• **Instructions for the task**:
Scan the entries below for the word "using". Copy out every line in which it occurs.

• **Supplied records**:
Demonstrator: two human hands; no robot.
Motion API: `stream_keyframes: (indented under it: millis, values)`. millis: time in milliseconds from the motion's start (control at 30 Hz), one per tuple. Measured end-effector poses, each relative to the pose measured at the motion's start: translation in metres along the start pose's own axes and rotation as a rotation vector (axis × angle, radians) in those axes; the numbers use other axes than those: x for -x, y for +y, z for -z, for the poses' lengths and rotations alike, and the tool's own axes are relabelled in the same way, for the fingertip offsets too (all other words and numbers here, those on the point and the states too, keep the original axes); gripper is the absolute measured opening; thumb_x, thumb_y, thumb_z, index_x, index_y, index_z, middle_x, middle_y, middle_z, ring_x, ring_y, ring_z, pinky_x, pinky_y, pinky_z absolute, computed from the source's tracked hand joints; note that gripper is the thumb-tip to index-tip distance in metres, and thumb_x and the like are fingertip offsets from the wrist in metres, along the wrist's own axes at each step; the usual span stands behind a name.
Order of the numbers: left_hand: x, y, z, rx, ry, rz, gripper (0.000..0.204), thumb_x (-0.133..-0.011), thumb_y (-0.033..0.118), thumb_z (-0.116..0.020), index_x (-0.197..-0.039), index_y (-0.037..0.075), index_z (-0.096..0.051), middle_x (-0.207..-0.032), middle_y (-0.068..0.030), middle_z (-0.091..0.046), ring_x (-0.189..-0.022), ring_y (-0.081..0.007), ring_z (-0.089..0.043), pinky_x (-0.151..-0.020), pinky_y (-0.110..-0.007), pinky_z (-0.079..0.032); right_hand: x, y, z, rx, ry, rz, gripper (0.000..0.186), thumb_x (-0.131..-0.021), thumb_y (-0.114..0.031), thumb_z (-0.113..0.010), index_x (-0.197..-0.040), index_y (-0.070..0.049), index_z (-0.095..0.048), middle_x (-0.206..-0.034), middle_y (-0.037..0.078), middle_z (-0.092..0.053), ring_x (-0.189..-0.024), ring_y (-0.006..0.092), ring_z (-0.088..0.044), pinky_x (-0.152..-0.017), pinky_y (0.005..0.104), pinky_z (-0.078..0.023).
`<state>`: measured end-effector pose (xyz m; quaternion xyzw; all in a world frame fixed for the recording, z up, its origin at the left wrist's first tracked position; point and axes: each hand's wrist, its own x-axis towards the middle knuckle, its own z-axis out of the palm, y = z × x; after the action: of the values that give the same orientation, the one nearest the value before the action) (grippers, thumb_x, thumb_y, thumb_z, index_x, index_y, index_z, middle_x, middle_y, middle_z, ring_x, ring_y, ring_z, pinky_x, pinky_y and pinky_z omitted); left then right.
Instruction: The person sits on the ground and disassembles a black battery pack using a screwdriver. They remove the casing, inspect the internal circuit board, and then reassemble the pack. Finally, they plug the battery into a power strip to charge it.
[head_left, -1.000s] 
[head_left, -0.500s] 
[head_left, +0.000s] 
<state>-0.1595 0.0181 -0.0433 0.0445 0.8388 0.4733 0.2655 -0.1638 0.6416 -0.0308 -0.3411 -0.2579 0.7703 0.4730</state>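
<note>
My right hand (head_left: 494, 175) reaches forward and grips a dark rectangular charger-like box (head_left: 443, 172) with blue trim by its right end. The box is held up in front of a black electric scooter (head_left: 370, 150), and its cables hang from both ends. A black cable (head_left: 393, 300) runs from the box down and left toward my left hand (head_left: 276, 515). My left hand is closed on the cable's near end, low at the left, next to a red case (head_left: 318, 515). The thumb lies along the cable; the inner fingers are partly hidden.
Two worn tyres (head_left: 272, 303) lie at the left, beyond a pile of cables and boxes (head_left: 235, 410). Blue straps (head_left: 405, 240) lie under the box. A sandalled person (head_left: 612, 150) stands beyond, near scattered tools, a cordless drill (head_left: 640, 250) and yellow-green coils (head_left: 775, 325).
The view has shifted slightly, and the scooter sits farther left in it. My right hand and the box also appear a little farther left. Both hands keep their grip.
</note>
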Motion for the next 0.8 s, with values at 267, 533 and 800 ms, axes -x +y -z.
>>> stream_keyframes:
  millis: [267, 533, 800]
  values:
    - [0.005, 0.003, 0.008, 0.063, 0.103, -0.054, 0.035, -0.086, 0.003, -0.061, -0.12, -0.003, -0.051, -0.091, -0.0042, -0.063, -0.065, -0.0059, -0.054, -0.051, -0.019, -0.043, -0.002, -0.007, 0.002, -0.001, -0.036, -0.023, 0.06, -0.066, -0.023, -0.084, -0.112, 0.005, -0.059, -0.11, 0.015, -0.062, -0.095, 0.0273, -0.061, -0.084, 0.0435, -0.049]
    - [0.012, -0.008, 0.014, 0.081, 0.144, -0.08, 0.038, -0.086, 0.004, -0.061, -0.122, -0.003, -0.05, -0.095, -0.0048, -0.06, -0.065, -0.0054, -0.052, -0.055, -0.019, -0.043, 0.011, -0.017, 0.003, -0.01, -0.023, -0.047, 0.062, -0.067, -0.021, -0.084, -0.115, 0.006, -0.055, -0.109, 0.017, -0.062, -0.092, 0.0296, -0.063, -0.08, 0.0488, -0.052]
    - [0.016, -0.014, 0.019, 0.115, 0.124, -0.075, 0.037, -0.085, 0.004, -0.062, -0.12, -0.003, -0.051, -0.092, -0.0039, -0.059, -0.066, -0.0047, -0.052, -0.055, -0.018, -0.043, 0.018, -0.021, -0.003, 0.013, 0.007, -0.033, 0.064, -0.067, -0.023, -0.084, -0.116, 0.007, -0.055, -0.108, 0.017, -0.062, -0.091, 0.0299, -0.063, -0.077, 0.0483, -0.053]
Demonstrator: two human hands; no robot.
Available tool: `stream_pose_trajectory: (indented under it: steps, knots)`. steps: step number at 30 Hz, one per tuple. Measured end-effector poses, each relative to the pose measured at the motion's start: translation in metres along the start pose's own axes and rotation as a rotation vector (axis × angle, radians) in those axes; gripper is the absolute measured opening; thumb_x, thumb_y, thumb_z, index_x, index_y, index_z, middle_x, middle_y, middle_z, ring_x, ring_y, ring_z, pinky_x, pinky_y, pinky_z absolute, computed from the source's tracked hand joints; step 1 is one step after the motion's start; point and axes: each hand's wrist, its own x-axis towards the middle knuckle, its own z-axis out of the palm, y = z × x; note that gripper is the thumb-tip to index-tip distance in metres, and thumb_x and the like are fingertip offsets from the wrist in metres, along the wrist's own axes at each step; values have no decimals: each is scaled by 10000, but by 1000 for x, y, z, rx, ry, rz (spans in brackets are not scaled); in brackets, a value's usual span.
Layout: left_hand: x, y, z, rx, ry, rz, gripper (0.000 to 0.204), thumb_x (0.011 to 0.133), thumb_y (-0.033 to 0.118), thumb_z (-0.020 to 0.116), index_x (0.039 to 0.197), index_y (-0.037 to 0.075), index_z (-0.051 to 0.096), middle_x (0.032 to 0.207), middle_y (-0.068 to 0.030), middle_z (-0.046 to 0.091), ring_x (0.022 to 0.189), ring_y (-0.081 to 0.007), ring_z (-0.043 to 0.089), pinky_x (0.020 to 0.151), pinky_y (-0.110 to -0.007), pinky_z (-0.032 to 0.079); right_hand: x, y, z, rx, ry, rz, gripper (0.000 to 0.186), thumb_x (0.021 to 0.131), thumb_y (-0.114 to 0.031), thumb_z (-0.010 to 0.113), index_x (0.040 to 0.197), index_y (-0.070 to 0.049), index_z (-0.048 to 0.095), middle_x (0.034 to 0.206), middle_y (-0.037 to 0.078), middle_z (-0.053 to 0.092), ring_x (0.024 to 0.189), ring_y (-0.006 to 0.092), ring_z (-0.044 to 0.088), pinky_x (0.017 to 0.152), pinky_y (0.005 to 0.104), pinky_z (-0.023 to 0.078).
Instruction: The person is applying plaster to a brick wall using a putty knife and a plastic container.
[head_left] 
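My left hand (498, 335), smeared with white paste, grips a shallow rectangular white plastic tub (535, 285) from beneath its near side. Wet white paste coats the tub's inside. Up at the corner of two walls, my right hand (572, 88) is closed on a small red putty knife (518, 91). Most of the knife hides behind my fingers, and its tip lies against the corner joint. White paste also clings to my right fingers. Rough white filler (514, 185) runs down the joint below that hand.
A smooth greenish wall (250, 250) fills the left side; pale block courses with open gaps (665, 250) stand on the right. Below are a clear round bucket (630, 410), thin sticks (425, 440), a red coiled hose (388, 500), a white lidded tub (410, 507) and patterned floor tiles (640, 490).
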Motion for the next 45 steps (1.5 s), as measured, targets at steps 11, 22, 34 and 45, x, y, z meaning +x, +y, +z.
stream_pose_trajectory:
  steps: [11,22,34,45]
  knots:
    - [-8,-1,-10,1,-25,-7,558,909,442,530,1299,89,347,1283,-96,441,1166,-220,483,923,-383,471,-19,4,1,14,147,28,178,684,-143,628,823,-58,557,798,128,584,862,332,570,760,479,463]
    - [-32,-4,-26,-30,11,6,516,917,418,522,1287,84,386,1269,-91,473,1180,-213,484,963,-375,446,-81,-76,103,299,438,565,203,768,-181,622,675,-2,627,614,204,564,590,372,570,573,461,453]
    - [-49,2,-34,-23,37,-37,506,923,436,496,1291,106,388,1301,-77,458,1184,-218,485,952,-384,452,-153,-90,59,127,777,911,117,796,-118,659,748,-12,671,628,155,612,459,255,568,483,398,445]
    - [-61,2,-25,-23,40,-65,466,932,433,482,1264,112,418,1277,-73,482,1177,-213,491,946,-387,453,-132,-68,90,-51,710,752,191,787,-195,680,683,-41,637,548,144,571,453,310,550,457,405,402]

• **Solved exercise**:
Instruction: The person sits on the ground and disassembles a black battery pack using a screwdriver. They remove the casing, inspect the internal circuit board, and then reassemble the pack. Finally, they plug the battery into a power strip to charge it.
Instruction: The person is applying plaster to a brick wall using a putty knife and a plastic container.

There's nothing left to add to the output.